In January 2016, Amazon Prime reached 54 million members according to a report from Consumer Intelligence Research Partners. Several reports in January 2016 said that nearly half of all U.S. households were members of Amazon Prime at that time. In April 2016, Amazon announced same-day delivery would be expanded to include the areas of Charlotte, Cincinnati, Fresno, Louisville, Milwaukee, Nashville, Central New Jersey, Raleigh, Richmond, Sacramento, Stockton, and Tucson, bringing total coverage to 27 metro areas. In September 2016, Amazon launched a restaurant delivery service for Prime members in London, England, with free delivery on all orders over £15.

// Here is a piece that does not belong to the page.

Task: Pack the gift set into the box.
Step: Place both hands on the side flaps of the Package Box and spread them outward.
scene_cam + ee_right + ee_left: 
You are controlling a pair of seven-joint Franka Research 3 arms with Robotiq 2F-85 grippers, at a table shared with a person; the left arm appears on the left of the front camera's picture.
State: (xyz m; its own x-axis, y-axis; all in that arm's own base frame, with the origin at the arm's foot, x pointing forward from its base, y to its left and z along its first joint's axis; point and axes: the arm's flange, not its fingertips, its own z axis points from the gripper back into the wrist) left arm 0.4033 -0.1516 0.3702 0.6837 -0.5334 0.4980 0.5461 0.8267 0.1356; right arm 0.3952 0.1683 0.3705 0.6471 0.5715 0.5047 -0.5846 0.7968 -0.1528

In September 2016, Amazon subsidiary Twitch announced features available to users with an Amazon Prime subscription (Twitch Prime), including monthly offers of video games and add-on content, and the ability to purchase a free subscription to a user's channel once per-month. Amazon then partnered with different game developers offering in-game loots as rewards to subscribers. Games included with the loot rewards were Apex Legends, Legends of Runeterra, Ultimate Team, Teamfight Tactics, Mobile Legends: Bang Bang, Doom Eternal, and more. In December 2016, Amazon began offering Prime membership for an alternative monthly, instead of yearly fee, of $10.99 per month, increased to $12.99 in February 2018. Amazon also announced Wickedly Prime, an own-brand line of food and beverages available to Prime members.

Amazon announced Prime Wardrobe, a service that lets customers try on clothes before they pay, in June 2017. Also in 2017, Amazon announced the Prime Exclusive Phone program, which offers some smartphones displaying Amazon ads on the lock screen from companies including LG, Motorola and Nokia at a discount. In January 2025, Amazon discontinued its Try Before You Buy service (formerly known as Prime Wardrobe).

In May 2018, Amazon increased the annual US Prime membership fee from $99 to $119. In June 2019, Amazon expanded its one-day delivery with Amazon Prime, stating that Prime Free One Day was available to U.S. members on more than 10 million products with no minimum purchase.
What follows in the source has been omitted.